- Opening Delimiter -

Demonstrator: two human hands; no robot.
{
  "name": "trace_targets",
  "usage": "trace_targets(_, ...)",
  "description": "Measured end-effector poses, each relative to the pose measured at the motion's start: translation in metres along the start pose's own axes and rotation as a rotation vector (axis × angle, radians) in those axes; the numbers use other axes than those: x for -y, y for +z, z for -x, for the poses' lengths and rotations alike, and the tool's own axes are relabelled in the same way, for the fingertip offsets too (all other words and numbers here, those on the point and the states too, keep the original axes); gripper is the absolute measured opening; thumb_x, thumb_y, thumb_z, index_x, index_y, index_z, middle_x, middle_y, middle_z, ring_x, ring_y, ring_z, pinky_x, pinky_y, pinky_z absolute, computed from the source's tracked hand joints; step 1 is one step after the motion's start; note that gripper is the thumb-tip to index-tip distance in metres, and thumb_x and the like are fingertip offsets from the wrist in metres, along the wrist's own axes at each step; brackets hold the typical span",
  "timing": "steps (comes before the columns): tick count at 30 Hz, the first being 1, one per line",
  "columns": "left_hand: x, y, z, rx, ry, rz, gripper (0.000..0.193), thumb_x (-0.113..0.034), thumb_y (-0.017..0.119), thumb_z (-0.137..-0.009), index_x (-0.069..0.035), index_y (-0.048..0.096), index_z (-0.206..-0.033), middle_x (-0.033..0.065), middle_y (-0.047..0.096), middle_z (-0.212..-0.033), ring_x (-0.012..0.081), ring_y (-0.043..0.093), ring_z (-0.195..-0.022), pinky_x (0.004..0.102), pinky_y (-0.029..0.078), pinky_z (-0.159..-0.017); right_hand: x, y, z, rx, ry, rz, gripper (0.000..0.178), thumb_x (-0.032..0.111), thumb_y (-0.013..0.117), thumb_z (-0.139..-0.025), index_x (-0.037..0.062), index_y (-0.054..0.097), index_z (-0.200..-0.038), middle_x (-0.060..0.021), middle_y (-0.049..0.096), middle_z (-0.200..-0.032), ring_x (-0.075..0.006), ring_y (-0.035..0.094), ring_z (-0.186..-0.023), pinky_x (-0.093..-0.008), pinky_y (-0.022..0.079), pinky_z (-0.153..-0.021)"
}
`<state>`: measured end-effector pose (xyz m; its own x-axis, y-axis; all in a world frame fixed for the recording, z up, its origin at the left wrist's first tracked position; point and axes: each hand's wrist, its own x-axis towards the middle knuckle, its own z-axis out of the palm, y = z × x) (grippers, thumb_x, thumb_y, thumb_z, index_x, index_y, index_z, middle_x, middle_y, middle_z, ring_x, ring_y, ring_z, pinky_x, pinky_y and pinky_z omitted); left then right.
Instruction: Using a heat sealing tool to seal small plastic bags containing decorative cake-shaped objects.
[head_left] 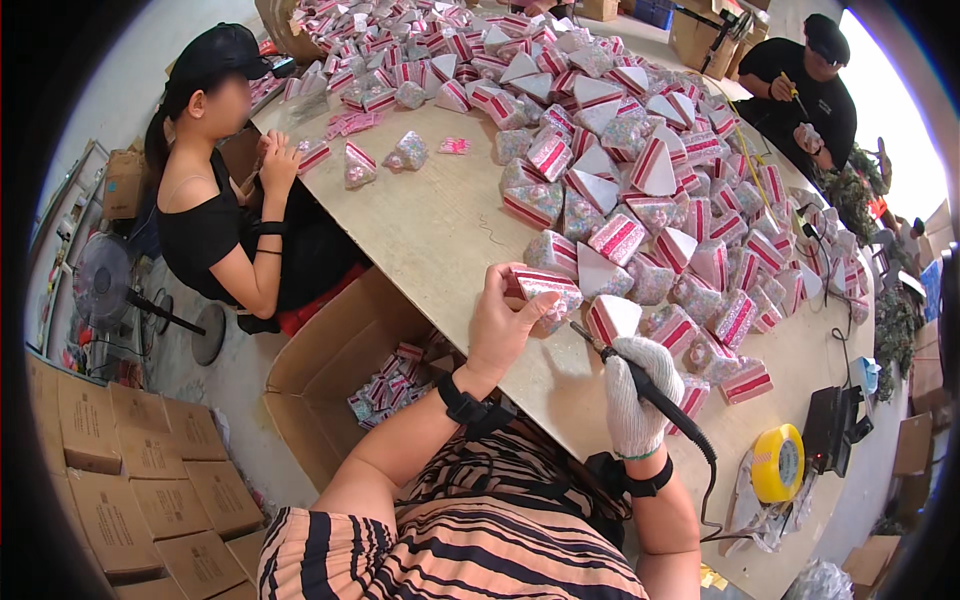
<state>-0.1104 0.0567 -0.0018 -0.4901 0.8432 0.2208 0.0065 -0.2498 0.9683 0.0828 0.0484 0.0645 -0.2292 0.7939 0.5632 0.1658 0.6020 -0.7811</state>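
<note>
My bare left hand [497,335] pinches a cake-slice-shaped ornament [551,289] between thumb and fingers over the near edge of the table. The ornament is a wedge with red and white stripes and a glittery coating. My right hand [630,408], in a white knit glove, is wrapped round the black handle of a soldering iron [662,398]. The iron's thin metal tip points left toward the ornament's lower end, close to it; whether they touch I cannot tell. Just right of the tip, another wedge [613,318] lies on the table.
A large pile of similar wedges [640,205] covers much of the table [430,225]. Yellow tape [778,463] and a black box [832,430] sit at the right. An open carton [320,345] stands below the left edge. One person [225,190] works at left, another [800,100] far right.
</note>
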Motion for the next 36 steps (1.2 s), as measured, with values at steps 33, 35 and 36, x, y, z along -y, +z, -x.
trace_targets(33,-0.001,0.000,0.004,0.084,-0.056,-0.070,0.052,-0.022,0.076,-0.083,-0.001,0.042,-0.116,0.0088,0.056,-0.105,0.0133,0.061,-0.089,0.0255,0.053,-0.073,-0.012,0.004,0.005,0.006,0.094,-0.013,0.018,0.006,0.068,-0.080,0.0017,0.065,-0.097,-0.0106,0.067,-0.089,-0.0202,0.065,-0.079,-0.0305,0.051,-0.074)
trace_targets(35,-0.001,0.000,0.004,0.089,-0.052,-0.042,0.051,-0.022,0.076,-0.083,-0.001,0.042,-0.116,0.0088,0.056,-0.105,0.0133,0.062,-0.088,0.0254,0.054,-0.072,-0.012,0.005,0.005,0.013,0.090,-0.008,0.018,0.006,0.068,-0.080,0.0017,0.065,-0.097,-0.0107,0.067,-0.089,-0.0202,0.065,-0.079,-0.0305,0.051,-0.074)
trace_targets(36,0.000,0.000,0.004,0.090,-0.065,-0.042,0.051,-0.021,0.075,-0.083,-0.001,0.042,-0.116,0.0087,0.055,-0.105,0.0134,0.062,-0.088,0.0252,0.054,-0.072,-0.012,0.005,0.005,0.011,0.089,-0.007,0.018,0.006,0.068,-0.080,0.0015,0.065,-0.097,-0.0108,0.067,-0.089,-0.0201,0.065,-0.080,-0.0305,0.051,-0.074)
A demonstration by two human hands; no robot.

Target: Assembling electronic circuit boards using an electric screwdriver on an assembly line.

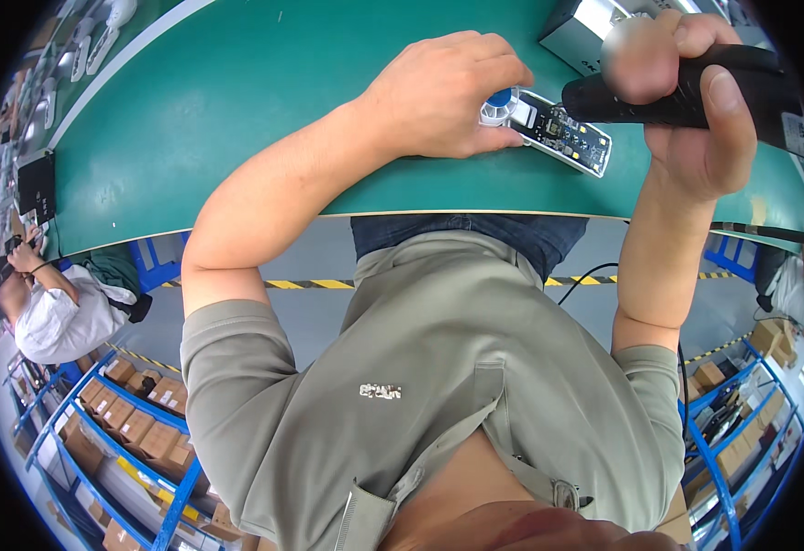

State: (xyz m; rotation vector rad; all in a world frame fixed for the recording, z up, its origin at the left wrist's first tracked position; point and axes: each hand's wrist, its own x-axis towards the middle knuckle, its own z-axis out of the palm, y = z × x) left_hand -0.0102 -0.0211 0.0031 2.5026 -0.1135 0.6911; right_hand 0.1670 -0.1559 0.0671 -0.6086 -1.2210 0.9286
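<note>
My left hand [452, 96] grips one end of a white handheld device housing [601, 168] on the green table, fingers on its far side and thumb on the near side. A dark circuit board [572, 138] with small yellowish parts lies exposed in the housing. Between my fingers shows a round end with a blue centre [499, 97]. My right hand [709, 115] is wrapped around a black electric screwdriver [636, 99], held nearly level. Its nose points left at the board; whether the tip touches a screw is too small to tell.
Beyond the screwdriver stands a grey box [574, 37] holding white parts. A black box [36, 184] sits at the table's left end, near a seated person in white [76, 312]. Several white parts lie past a white line at far left. Behind me are blue racks [177, 505] with cartons.
</note>
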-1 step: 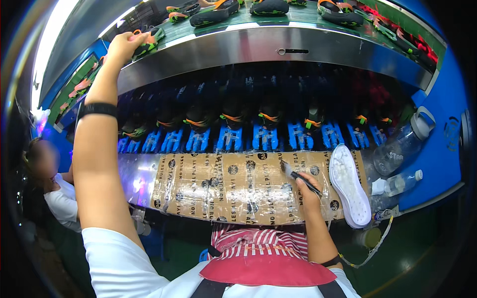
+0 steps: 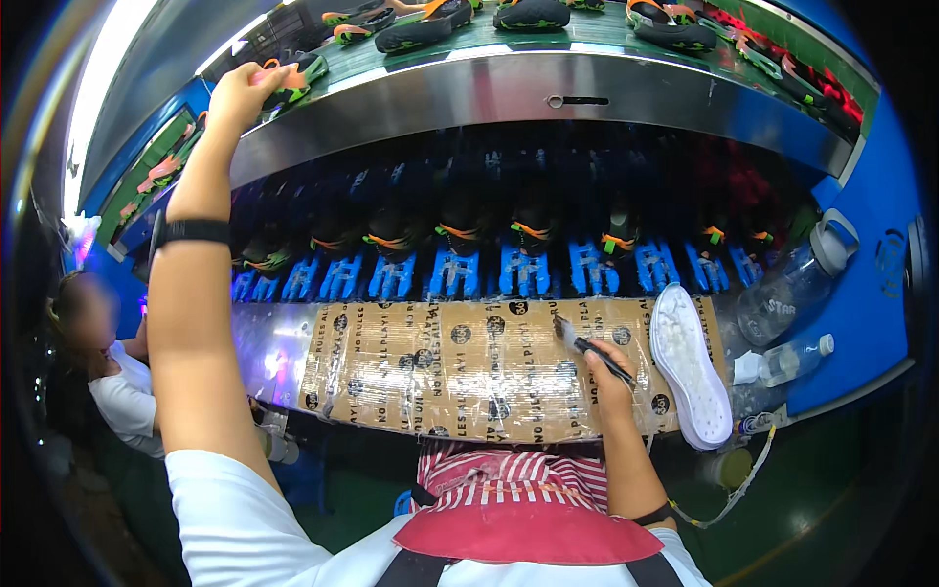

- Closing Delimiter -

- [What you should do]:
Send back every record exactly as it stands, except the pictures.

- [Written answer]:
Demonstrator: two human hands; no robot.
{
  "name": "trace_targets",
  "usage": "trace_targets(_, ...)",
  "description": "Measured end-effector poses, each relative to the pose measured at the motion's start: translation in metres along the start pose's own axes and rotation as a rotation vector (axis × angle, radians) in those axes; the numbers use other axes than those: x for -y, y for +z, z for -x, for the poses' lengths and rotations alike, and the tool's own axes are relabelled in the same way, for the fingertip offsets too (all other words and numbers here, those on the point and the states too, keep the original axes); gripper is the absolute measured opening; thumb_x, thumb_y, thumb_z, index_x, index_y, index_z, middle_x, middle_y, middle_z, ring_x, ring_y, ring_z, pinky_x, pinky_y, pinky_z absolute, computed from the source's tracked hand joints; step 1 is one step after the motion's start; note that gripper is the thumb-tip to index-tip distance in metres, and thumb_x and the like are fingertip offsets from the wrist in metres, along the wrist's own axes at each step; brackets hold the typical span",
  "timing": "steps (comes before the columns): tick count at 30 Hz, the first being 1, one per line",
  "columns": "left_hand: x, y, z, rx, ry, rz, gripper (0.000..0.193), thumb_x (-0.113..0.034), thumb_y (-0.017..0.119), thumb_z (-0.137..-0.009), index_x (-0.069..0.035), index_y (-0.048..0.096), index_z (-0.206..-0.033), middle_x (-0.033..0.065), middle_y (-0.047..0.096), middle_z (-0.212..-0.033), ring_x (-0.012..0.081), ring_y (-0.043..0.093), ring_z (-0.195..-0.022), pinky_x (0.004..0.102), pinky_y (-0.029..0.078), pinky_z (-0.159..-0.017); right_hand: x, y, z, rx, ry, rz, gripper (0.000..0.178), thumb_x (-0.032..0.111), thumb_y (-0.013..0.117), thumb_z (-0.139..-0.025), index_x (-0.037..0.062), index_y (-0.054..0.097), index_z (-0.200..-0.038), middle_x (-0.060..0.021), middle_y (-0.049..0.096), middle_z (-0.200..-0.032), ring_x (-0.075..0.006), ring_y (-0.035..0.094), ring_z (-0.186..-0.023), pinky_x (-0.093..-0.008), pinky_y (-0.022..0.079), pinky_z (-0.153..-0.021)"
}
`<state>`: measured end-effector pose (xyz m; its own x-axis, y-axis; all in a world frame fixed for the recording, z up, its origin at the left wrist's first tracked position; point and axes: each hand's wrist, its own x-axis towards the middle knuckle, its own z-axis out of the palm, y = z × x) (grippers, thumb_x, thumb_y, thumb_z, index_x, index_y, index_z, middle_x, middle_y, middle_z, ring_x, ring_y, ring_z, pinky_x, pinky_y and pinky_z omitted); left then right.
Instruction: Using a heat sealing tool to seal small plastic bags containing decorative cake-shaped objects.
[head_left] 
<state>-0.1104 0.0567 -0.0018 -0.4901 0.8432 0.2208 0.0065 -0.2498 0.9683 0.0828 0.0484 0.0645 -0.2292 0.7939 0.5632 0.1658 0.6020 -0.7811</state>
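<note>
My bare left hand [497,335] pinches a cake-slice-shaped ornament [551,289] between thumb and fingers over the near edge of the table. The ornament is a wedge with red and white stripes and a glittery coating. My right hand [630,408], in a white knit glove, is wrapped round the black handle of a soldering iron [662,398]. The iron's thin metal tip points left toward the ornament's lower end, close to it; whether they touch I cannot tell. Just right of the tip, another wedge [613,318] lies on the table.
A large pile of similar wedges [640,205] covers much of the table [430,225]. Yellow tape [778,463] and a black box [832,430] sit at the right. An open carton [320,345] stands below the left edge. One person [225,190] works at left, another [800,100] far right.
</note>
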Motion for the next 36 steps (1.2 s), as measured, with values at steps 33, 35 and 36, x, y, z along -y, +z, -x.
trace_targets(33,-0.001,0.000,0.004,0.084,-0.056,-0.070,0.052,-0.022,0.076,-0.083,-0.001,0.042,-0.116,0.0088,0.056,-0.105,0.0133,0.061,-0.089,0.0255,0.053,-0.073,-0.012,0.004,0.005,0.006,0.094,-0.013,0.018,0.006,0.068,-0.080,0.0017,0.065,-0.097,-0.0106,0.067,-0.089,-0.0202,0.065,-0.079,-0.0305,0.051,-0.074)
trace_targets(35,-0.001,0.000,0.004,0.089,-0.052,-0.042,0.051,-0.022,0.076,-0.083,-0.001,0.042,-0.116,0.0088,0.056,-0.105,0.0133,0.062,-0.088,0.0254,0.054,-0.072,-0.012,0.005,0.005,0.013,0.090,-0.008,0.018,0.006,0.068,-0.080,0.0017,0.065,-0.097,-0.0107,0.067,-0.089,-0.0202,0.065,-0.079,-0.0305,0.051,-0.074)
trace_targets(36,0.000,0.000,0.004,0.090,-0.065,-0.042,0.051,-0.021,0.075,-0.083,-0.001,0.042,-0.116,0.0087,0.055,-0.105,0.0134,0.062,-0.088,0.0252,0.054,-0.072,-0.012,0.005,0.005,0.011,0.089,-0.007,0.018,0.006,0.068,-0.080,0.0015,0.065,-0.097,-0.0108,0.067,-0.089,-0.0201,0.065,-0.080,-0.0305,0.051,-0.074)
A demonstration by two human hands; no robot.

Target: Assembling electronic circuit boards using an electric screwdriver on an assembly line.


State: (xyz m; rotation vector rad; all in a world frame fixed for the recording, z up, its origin at the left wrist's first tracked position; point and axes: each hand's wrist, its own x-axis towards the middle knuckle, its own z-axis out of the palm, y = z × x) left_hand -0.0102 -0.0211 0.0031 2.5026 -0.1135 0.6911; right_hand 0.1670 -0.1559 0.0671 -0.6086 -1.2210 0.9286
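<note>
My left hand [452, 96] grips one end of a white handheld device housing [601, 168] on the green table, fingers on its far side and thumb on the near side. A dark circuit board [572, 138] with small yellowish parts lies exposed in the housing. Between my fingers shows a round end with a blue centre [499, 97]. My right hand [709, 115] is wrapped around a black electric screwdriver [636, 99], held nearly level. Its nose points left at the board; whether the tip touches a screw is too small to tell.
Beyond the screwdriver stands a grey box [574, 37] holding white parts. A black box [36, 184] sits at the table's left end, near a seated person in white [76, 312]. Several white parts lie past a white line at far left. Behind me are blue racks [177, 505] with cartons.
</note>
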-1 step: 
+0 steps: 

This output is finished.